The Hitman's Bodyguard (2017)
August 29, 2017 2:48 PM - Subscribe

The world's top bodyguard gets a new client, a hit man who must testify at the International Court of Justice. They must put their differences aside and work together to make it to the trial on time.

Jackson is an assasin and Reynolds plays the bodyguard. It's violent, funny, and entertaining. The leads actually have great chemistry together.
posted by jojo and the benjamins (12 comments total) 1 user marked this as a favorite
 
The open starts out much too seriously so maybe get popcorn for the first 10 minutes of the movie. After that, it's all good: boat chases down a canal, explosions, Ryan vs Jackson, quips, a van full of nuns, and all the CGI goodness you can handle.

Elodie Yung (Elektra from The Defenders/Daredevil) and Salma Hayek don't get enough scteentime but they do a bit of asskicking along the way.

Jackson and Reynolds should pair up again. They played off each other really well.
posted by jojo and the benjamins at 3:02 PM on August 29, 2017 [1 favorite]


I might go see this tonight. It feels like this came out of nowhere though. The R rating gives me a little hope.
posted by ODiV at 3:04 PM on August 29, 2017


Yeah, this was way better than it had any right to be. Like, surprisingly so. I put most of it down to the chemistry between Jackson and Reynolds. None of this should really work as well as it did, but afterwards I found I had a good time.

Yung had some good moments, but her character was super mishandled at the end. You're telling me some over the hill, pudgy creep with an injury overpowers her and she needs her ex to to save her? No way. We've already seen she's a super cop. Let her take out that ass by herself. If there were like five goons, then maybe she could use a little help.

And Hayek, man. Wow. She was crazy over the top, like insanely so, but I bought her character for some reason. I have no explanation for this.

The sound at the theatre here was too loud and not balanced correctly. I couldn't make out some of the dialog over the music and when the first gunfight broke out it was painful. I complained and I'm not sure if they ever did anything. The guy said, "Yeah, it's been loud all week." so... I don't really have high hopes they know what they're doing. Reminds me why I don't go see a movie here that often.
posted by ODiV at 11:21 PM on August 29, 2017 [1 favorite]


Oh, I almost forgot! If you need some scenery chewed then Gary Oldman is still very much in the business.
posted by ODiV at 11:24 PM on August 29, 2017 [2 favorites]


A good bit of the Amsterdam chase sequence was filmed in our neighbourhood, so it's fun to see it on film with big name stars. But let's just say that the whole sequence takes serious liberties with Amsterdam geography.
posted by daveje at 4:20 AM on August 30, 2017 [1 favorite]
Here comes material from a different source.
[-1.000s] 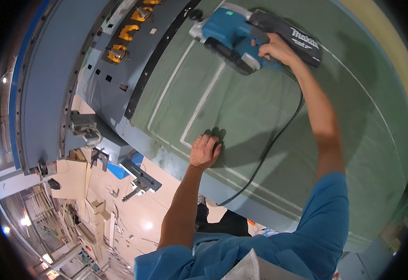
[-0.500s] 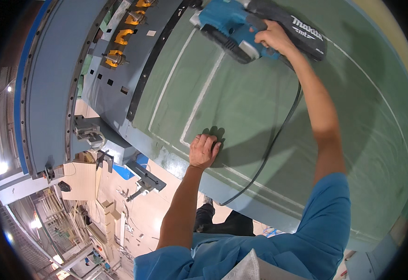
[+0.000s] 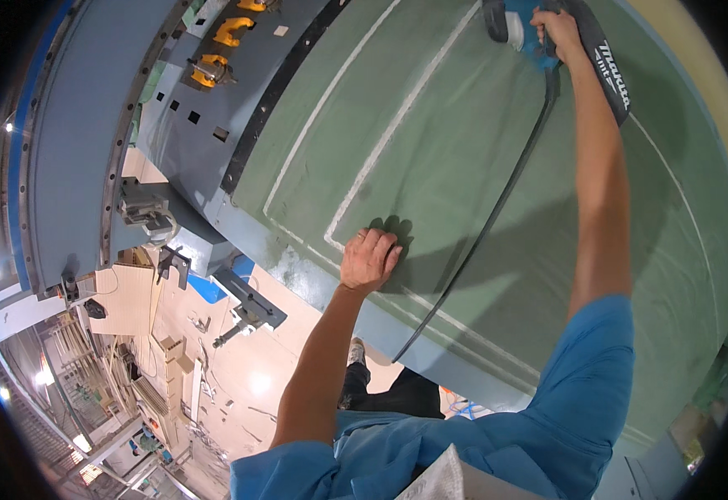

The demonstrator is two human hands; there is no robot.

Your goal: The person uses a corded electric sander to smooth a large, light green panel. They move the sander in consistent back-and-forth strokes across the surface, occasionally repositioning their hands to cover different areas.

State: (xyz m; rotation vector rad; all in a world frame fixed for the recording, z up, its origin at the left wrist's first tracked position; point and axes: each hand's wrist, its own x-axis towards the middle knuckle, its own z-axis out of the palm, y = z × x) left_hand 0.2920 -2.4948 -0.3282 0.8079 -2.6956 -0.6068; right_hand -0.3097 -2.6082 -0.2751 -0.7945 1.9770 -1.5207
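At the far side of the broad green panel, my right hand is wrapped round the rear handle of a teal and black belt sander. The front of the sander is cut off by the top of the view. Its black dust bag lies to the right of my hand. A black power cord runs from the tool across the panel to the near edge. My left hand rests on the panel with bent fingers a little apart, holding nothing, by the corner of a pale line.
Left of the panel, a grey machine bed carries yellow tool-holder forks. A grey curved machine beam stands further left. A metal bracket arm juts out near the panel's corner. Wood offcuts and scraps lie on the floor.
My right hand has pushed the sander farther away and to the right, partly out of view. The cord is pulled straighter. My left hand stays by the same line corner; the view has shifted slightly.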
I don't think it was your theatre, ODiV, I think it was the sound mix on the movie. It was a complaint that I and my viewing partner had as well. Actually, I think it was the first thing to come out of my mouth after the movie was over. Trying to listen to the dialogue over the music was a frustrating exercise during certain points in the film.

The other comment that came off the top of my head was that at this point both Ryan and Sam have just stopped acting (and apparently have lost the need to act) altogether. Both of these characters just slotted directly into their preferred on-screen personas.

Still, it was a bit of fun summer fluff in a summer that was devoid of fun summer fluff.
posted by sardonyx at 11:52 AM on August 30, 2017


Re: balancing the dialog vs. music sound..... there is absolutely nothing a movie theater can do about this.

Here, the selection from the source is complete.